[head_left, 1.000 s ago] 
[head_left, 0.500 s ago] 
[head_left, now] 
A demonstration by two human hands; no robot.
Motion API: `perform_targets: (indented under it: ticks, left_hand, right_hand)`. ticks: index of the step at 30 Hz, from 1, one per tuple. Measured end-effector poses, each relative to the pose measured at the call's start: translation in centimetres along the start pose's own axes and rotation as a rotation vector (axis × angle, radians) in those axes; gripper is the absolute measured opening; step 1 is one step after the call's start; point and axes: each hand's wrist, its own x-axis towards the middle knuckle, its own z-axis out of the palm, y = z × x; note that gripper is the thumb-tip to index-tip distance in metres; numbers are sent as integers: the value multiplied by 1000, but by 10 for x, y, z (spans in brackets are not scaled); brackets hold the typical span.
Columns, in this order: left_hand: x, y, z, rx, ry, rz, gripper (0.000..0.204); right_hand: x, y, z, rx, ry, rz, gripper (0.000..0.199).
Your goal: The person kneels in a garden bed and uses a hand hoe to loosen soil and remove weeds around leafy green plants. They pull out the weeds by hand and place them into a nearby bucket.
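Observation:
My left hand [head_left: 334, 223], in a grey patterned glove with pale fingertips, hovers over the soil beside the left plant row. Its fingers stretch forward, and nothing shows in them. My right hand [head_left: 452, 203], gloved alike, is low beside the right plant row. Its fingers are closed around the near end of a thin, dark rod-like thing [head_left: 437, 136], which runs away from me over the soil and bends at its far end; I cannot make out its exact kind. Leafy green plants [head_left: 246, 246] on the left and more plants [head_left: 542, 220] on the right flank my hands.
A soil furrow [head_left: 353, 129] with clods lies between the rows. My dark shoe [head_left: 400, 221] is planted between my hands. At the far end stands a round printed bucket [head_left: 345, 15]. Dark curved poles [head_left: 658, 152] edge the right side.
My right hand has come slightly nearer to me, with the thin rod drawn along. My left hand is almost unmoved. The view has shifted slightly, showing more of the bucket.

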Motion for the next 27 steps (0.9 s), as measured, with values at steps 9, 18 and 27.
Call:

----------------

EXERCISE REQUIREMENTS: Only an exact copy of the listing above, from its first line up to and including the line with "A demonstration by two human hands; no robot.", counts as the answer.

ANSWER TO THE EXERCISE:
[head_left, 1.000 s ago] 
[head_left, 0.500 s ago] 
[head_left, now] 
A demonstration by two human hands; no robot.

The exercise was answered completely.